The head of the iCinema Centre for Interactive Cinema Research at the University of NSW, Professor Dennis del Favero, believes 4D cinemas are simply revisiting the virtual reality experience of flight and defence simulators that immerse trainees using flat screens. He believes in 10 to 15 years the ”new cinema” or ”future cinema” will have a 360-degree screen, completely immersing the viewer.

”You wouldn’t be sitting down,” he says. ”You’d be physically moving around in the space and it would then be interacting with you based on your movements in the space … Your physical behaviour in this case will actually change what you see and hear.”

Another evolution, del Favero thinks, will involve the development of refined artificial intelligence.

”Instead of you just watching characters in a screen environment, the characters will have artificial intelligence and they’ll be responding to your physical behaviour,” he says. ”So you’ll create the story with those artificially intelligent characters.”

A further development will have viewers in one cinema watching and interacting with people in other cinemas, ”a bit like what you do on Facebook but in a 3D, immersive, intelligent environment”.

At the Sydney Film Festival this year, del Favero screened an example of 360-degree interactive cinema in a dark fairytale written by playwright Stephen Sewell and referring to the horrific Austrian case in which Josef Fritzl imprisoned his daughter in a basement.

In a small 3D cinema that could take five people at a time, the screen responded to the viewers’ movements as they searched for parts of a baby humanoid in a kind of lunar landscape to ”make her whole again”.

While that was closer to an art film, he was pleased with the audience’s enthusiasm for being inside a scene in 3D and creating a story with the characters rather than just passively viewing. ”It will be a whole different type of storytelling,” he says.

When technology allows viewing without special glasses, del Favero believes 3D will eventually become the norm and allow even home cinemas to screen across three walls, rather than just one.

”We’re really only seeing the first baby steps, if you like, of immersion in a flat screen,” he says.

”We have to be open to the fact that technology and the way people communicate with each other is always looking for innovative forms and innovative solutions.”

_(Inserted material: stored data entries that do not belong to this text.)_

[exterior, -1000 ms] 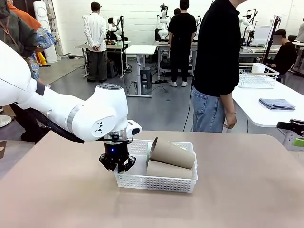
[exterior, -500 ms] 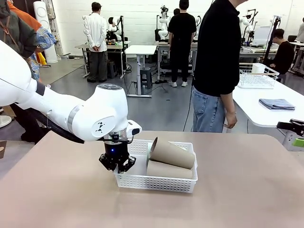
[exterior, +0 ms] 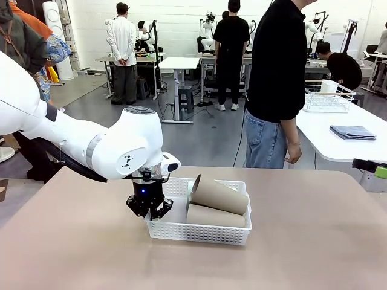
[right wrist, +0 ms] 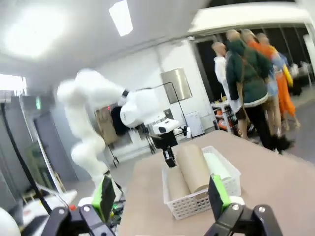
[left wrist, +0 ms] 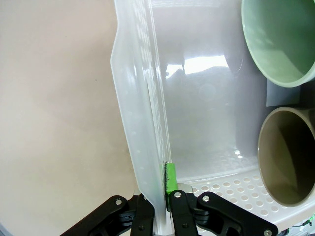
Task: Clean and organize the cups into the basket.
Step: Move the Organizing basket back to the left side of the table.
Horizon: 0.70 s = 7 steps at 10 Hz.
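The white lattice basket (exterior: 181,229) stands mid-table. My left gripper (exterior: 149,209) is shut on its left wall. From the left wrist the wall (left wrist: 140,147) is pinched between the two fingers (left wrist: 173,209), one green pad on its inner face. Two tan-brown cups lie on their sides in the basket, one (exterior: 219,194) stacked on the other (exterior: 214,215). The left wrist view shows the pale mint cup's mouth (left wrist: 278,42) and a tan cup's mouth (left wrist: 288,157). My right gripper (right wrist: 162,201) is open and empty, far off at the table's right edge (exterior: 375,169), facing the basket (right wrist: 197,204).
A person in a black top and jeans (exterior: 275,90) stands at the table's far edge behind the basket. At the right is a second white table (exterior: 338,136) with a wire basket (exterior: 326,96) and a folded grey cloth (exterior: 352,132). Bare tabletop lies around the basket.
The left arm, basket and cups have not moved. The right gripper at the picture's right edge has shifted slightly.
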Tool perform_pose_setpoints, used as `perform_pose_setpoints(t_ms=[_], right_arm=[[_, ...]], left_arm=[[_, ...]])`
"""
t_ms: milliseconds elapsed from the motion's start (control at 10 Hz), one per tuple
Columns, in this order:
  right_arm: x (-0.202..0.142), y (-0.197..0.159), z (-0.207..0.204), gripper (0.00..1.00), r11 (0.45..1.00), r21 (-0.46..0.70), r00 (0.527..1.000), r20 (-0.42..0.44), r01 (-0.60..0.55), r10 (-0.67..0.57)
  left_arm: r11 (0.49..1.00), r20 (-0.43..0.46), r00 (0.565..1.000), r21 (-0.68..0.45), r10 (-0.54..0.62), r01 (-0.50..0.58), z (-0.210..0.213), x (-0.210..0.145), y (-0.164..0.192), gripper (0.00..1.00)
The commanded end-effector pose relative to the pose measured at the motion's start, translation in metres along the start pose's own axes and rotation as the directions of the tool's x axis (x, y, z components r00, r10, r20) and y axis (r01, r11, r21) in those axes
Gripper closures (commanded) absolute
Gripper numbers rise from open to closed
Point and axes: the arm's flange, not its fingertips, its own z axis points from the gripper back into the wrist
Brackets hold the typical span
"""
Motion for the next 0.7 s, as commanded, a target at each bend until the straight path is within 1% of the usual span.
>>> perform_pose_setpoints(t_ms=[0,100,200,400,500,600], right_arm=[[0.013,-0.018,0.005,0.0,0.921,-0.129,0.93,0.033,0.367,-0.366],[0.01,-0.021,0.007,0.0,0.866,-0.171,0.878,-0.014,0.47,-0.479],[0.007,-0.028,0.008,0.0,0.8,-0.252,0.817,-0.056,0.545,-0.574],[0.002,-0.027,0.012,0.0,0.715,-0.401,0.732,-0.142,0.573,-0.666],[0.003,-0.022,0.016,0.0,0.696,-0.427,0.709,-0.161,0.577,-0.686],[0.004,-0.015,0.023,0.0,0.706,-0.398,0.709,-0.169,0.586,-0.684]], left_arm=[[1.0,-0.005,1.0,0.008,0.0,0.0,-0.003,-0.004,-0.001,1.0],[1.0,-0.005,1.0,0.008,0.0,0.0,-0.003,-0.004,-0.001,1.0],[1.0,-0.005,1.0,0.008,0.0,0.0,-0.003,-0.004,-0.001,1.0],[1.0,-0.005,1.0,0.008,0.0,0.0,-0.003,-0.004,-0.001,1.0],[1.0,-0.005,1.0,0.008,0.0,0.0,-0.003,-0.004,-0.001,1.0],[1.0,-0.005,1.0,0.008,0.0,0.0,-0.003,-0.004,-0.001,1.0]])
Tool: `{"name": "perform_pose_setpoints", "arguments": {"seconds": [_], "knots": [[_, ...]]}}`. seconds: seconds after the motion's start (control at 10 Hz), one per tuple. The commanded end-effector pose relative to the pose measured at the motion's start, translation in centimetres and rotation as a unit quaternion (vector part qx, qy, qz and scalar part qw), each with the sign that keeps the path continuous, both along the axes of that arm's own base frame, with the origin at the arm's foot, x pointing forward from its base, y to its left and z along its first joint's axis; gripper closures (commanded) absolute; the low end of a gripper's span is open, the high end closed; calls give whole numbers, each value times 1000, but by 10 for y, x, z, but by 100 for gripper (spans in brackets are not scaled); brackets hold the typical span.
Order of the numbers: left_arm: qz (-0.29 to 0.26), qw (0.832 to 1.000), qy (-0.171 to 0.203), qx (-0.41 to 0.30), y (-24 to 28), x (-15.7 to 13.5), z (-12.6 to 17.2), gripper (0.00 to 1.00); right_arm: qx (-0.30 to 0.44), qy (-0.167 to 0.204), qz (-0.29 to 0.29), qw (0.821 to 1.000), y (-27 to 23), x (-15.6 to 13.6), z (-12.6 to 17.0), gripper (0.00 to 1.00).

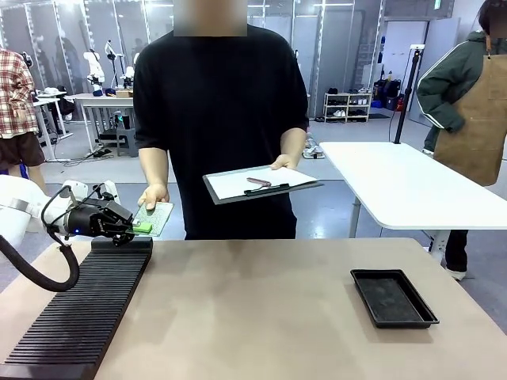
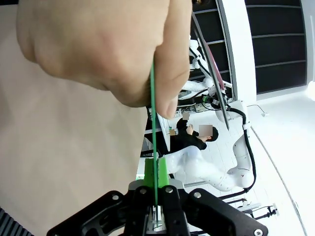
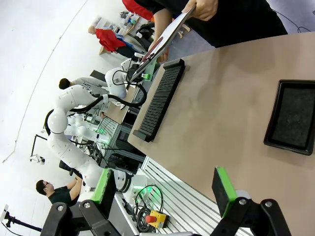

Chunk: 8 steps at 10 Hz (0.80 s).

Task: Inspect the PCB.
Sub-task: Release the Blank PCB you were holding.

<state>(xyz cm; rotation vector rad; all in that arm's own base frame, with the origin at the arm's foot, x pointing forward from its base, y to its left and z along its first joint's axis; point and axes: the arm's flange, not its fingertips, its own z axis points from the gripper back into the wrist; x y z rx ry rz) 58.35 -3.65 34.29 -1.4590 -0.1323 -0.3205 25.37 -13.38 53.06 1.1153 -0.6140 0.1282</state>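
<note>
While the PCB (image 1: 158,215) is held above the far-left edge of the table (image 1: 253,301), over the far end of the black slotted rack (image 1: 79,309), the front view shows two holds on it. The left gripper (image 1: 141,228) is clamped on its near edge, and the person's hand (image 1: 153,195) grips its far side. The person's other hand (image 1: 285,162) carries a clipboard (image 1: 238,186) with white paper and a pen (image 1: 258,182). This looks like a handover, though which way it runs cannot be told. The giver should let go only once the receiver's hold is firm, with neither side pulling against the other or twisting such a thin board. The black tray (image 1: 394,299) at the right holds nothing, and the rack's slots look unfilled.

From the left wrist, the board (image 2: 153,128) runs edge-on as a thin green line. It rises from the shut left gripper (image 2: 156,196) into the person's closed hand (image 2: 98,44), pinched at both ends.

From the right wrist, the right gripper (image 3: 163,189) stands wide open with nothing between its green pads, well back from the table. Across the table lie the tray (image 3: 294,115), bare inside, and the rack (image 3: 160,98), with the clipboard (image 3: 165,37) above its far end.
</note>
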Motion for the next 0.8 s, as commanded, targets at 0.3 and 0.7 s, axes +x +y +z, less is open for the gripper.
{"name": "perform_pose_setpoints", "arguments": {"seconds": [0.3, 0.7], "knots": [[-3, 1000, -3, 5, 1, -2, 4, 97, 0, -10, 2, 1000, -1, 2, 2, 0], [-14, 1000, -4, -1, 1, -1, 4, 63, 0, -10, 2, 1000, -1, 2, 2, 0]]}}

TICKETS Adult $25 ($22.50 online, $12.50 after 7pm), child (15 and under) $15/ $13.50/$7.50, sydneytowereye.com.au, 9333 9222.

TRAVEL 100 Market Street, Level 5. Close to Elizabeth, Pitt and George streets bus stops and Market St taxi rank.

OPEN 9am-10.30pm, seven days.

Target senses – a history of 4D

1984 The Sensorium, screening at an indoor theme park in Baltimore, is reputedly the world’s first 4D film.

1986 The Michael Jackson short film Captain EO screens with lasers, smoke effects and starfields.

1991 Muppet*Vision 3D at Disney theme parks features such 4D effects as robotic Muppets in the cinema and soap bubbles from the ceiling.

1999 The 3D short film Honey, I Shrunk the Audience has viewers on a moving platform.

2002 PandaDream, a Dutch theme park attraction based on the activities of the World Wide Fund for Nature, features moving seats, splashing water, blowing wind and a tree branch that falls into the audience.

2003 Shrek 4D brings extra dimensions to theme parks, including Movie World on the Gold Coast.

2006 The short Pirates 4D has such effects as bursts of air, vibrations and wires pushing against the viewer’s feet. At the end, water cannons soak viewers in the front row.

2009 Avatar gets 4D screenings in South Korea and Hong Kong.

2011 Merlin Entertainments, which has a ”pre-flight 4D Experience” at the London Eye, opens a similar cinema at Sydney Tower.

2011 Spy Kids: All the Time in the World in 4D revives the scratch-and-sniff card.